----- SOURCE DATA -----
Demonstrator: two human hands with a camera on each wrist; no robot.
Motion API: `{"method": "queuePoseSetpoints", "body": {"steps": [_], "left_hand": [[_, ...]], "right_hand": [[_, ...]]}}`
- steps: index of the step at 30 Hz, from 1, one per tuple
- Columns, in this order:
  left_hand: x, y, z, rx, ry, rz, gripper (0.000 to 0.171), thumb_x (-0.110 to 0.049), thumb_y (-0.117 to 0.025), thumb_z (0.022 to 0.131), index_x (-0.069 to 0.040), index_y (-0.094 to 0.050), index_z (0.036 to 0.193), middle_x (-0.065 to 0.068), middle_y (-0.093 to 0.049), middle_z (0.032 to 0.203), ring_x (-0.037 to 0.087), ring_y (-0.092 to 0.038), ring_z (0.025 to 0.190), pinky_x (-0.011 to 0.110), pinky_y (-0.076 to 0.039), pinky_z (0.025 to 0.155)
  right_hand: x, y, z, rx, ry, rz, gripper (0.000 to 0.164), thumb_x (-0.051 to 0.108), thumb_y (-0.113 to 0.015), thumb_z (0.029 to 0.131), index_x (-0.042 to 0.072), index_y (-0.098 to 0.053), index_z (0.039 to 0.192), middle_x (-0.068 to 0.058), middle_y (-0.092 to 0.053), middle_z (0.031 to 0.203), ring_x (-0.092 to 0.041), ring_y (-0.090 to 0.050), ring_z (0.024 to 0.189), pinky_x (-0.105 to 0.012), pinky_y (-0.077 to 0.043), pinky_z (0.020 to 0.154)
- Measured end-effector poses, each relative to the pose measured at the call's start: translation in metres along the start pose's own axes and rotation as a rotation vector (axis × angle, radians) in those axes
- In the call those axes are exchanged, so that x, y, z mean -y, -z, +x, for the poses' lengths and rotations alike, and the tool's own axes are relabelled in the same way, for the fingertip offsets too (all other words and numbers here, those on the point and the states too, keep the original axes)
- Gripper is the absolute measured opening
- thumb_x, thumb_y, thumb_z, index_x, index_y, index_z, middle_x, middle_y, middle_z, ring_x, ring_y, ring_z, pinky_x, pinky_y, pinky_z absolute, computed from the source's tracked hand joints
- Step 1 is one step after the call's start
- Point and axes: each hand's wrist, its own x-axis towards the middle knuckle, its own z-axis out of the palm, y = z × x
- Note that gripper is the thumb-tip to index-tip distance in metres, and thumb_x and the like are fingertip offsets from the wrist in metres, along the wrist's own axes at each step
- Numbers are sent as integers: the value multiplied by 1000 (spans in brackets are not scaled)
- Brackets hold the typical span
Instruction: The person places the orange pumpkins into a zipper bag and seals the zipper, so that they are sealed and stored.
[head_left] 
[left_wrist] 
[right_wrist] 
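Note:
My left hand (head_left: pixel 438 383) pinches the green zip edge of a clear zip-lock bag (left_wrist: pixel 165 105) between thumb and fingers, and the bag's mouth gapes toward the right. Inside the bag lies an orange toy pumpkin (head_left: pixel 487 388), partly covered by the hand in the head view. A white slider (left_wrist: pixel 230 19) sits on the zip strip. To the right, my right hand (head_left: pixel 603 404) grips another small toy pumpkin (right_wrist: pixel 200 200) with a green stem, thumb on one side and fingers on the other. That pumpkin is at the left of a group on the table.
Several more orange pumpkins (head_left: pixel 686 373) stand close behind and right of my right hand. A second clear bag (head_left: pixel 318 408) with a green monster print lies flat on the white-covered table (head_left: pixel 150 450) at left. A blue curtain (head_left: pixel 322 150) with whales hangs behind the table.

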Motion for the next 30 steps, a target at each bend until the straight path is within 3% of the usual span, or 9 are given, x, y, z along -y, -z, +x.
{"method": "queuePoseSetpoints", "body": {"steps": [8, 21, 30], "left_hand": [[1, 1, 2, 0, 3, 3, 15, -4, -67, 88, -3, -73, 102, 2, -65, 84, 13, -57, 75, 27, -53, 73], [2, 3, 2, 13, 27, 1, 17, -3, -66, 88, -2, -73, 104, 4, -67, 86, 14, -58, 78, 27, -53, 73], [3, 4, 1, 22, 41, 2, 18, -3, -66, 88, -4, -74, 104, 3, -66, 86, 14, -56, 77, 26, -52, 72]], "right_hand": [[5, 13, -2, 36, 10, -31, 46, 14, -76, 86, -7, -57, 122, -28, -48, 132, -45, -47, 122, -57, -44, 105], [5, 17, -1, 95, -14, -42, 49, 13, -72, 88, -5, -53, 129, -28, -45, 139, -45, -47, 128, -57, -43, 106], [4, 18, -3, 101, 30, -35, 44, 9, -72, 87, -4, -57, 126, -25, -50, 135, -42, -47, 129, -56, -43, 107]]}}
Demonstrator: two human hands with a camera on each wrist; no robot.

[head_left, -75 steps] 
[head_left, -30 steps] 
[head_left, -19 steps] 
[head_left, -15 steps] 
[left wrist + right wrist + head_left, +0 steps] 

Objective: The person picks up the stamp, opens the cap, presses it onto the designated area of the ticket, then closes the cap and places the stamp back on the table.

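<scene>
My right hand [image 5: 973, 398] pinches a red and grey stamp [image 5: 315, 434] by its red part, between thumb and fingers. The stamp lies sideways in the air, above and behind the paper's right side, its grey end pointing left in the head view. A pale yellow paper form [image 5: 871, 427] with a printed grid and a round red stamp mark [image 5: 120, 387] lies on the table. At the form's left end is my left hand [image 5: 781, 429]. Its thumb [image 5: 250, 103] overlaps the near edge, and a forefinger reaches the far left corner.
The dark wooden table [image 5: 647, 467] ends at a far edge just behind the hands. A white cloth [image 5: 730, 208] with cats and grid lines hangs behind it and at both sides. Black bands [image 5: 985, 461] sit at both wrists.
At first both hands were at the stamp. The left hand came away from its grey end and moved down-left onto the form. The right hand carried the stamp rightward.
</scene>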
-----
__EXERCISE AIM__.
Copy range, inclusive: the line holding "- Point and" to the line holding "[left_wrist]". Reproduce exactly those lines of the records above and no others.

__RESULT BELOW__.
- Point and axes: each hand's wrist, its own x-axis towards the middle knuckle, its own z-axis out of the palm, y = z × x
- Note that gripper is the thumb-tip to index-tip distance in metres, and thumb_x and the like are fingertip offsets from the wrist in metres, along the wrist's own axes at each step
- Numbers are sent as integers: the value multiplied by 1000 (spans in brackets are not scaled)
- Brackets hold the typical span
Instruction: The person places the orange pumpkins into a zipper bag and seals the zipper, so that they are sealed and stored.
[head_left] 
[left_wrist] 

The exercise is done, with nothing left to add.